Education today is heading in a direction where play is being undervalued and testing is being overvalued. There are many challenges as a play advocate and it becomes discouraging to find just the right evidence that will convince others to support PLAY as a learning vehicle for children versus rote instruction, worksheets, and testing. Past and much of current education is designed on the model of following instructions and not on being leaders and thinkers. Yet, we want our children to become inventors, problem solvers, and successful active members of society. Part of being successful is failure … making mistakes. We grade children and ridicule them for such things … we teach them to feel shame for failing and not to learn from it. We create children that are afraid to fail and take risks. But, play does allow this. It is a free space to try and try again, to fail, to test out ideas, to take risks. Play builds confidence, self-worth, and a space for mistakes.
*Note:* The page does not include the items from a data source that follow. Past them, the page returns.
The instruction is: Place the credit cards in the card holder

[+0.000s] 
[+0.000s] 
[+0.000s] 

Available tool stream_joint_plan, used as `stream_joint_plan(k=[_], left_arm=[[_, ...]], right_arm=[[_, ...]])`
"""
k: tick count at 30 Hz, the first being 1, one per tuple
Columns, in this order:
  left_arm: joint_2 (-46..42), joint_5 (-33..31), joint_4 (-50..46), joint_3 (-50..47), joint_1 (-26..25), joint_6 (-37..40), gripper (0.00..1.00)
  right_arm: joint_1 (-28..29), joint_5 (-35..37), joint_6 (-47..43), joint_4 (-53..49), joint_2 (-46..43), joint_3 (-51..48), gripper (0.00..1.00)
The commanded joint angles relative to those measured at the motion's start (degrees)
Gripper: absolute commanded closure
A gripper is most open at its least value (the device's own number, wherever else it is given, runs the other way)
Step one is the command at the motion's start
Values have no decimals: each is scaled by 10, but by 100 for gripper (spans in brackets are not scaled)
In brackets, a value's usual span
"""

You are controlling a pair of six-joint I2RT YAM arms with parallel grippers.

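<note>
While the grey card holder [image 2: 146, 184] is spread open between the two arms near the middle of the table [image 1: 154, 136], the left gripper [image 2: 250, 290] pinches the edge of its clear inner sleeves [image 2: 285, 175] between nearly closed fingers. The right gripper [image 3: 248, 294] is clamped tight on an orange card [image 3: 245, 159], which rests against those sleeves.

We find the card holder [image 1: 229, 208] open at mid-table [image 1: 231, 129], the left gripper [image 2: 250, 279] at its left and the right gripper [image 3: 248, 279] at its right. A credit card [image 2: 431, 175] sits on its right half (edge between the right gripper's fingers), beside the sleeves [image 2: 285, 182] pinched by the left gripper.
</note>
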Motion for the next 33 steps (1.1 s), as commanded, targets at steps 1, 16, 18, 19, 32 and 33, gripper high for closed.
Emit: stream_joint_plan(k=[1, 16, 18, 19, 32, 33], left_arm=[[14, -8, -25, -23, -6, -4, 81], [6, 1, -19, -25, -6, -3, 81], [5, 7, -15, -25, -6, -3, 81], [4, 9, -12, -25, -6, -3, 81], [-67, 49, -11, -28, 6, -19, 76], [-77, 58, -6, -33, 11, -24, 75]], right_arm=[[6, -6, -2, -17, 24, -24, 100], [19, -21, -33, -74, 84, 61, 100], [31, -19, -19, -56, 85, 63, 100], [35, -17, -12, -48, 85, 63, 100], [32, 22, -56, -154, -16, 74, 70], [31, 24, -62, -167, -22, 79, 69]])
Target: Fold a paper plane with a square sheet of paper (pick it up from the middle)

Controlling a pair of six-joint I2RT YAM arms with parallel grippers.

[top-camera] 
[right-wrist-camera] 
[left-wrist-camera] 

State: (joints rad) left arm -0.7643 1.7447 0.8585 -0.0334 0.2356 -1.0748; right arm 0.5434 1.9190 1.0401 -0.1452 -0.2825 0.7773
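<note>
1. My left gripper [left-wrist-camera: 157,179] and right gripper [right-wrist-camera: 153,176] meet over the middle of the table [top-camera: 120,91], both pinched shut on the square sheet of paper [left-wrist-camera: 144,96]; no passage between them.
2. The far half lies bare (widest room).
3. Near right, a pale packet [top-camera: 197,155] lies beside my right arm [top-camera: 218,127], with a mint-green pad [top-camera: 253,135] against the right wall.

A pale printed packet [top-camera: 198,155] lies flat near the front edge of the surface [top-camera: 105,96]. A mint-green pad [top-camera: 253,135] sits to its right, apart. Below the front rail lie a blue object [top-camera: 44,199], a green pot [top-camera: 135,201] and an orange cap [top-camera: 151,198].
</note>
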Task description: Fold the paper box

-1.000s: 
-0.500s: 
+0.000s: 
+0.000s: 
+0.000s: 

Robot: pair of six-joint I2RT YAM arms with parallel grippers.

Last week I attended a Playworker Camp-ference (yes camp not conf-) hosted by SCV Adventure Play and I started to think about just this … I started collecting and reaffirming the WHYS of PLAY. One of the playworkers there that most resonated with me was Fraser Brown … I found myself too deep in thought and listening to take notes or comment when he spoke. But, the one note I wrote down was on a scrap of paper … unconditional positive regard. It stuck with me … something all children deserve … Carl Rogers a humanistic psychologist outlines it with a definition that states “Unconditional positive regard is where parents, significant others (and other close people to the subject) accepts and loves the person for what he or she is. Positive regard is not withdrawn if the person does something wrong or makes a mistake” (Saul McLeod, 2014).
Rogers believed that people who were raised within this genuine and positive environment would be able to reach goals, achieve desires and wishes, and grow – basically raising children in a culture of being able to be accepted and receive empathy while learning from mistakes. And that is a HUGE reason of why I believe in PLAY and respecting children. Are you willing to support a culture that allows for NO mistakes or are you willing to support PLAY, risk taking and learning for children?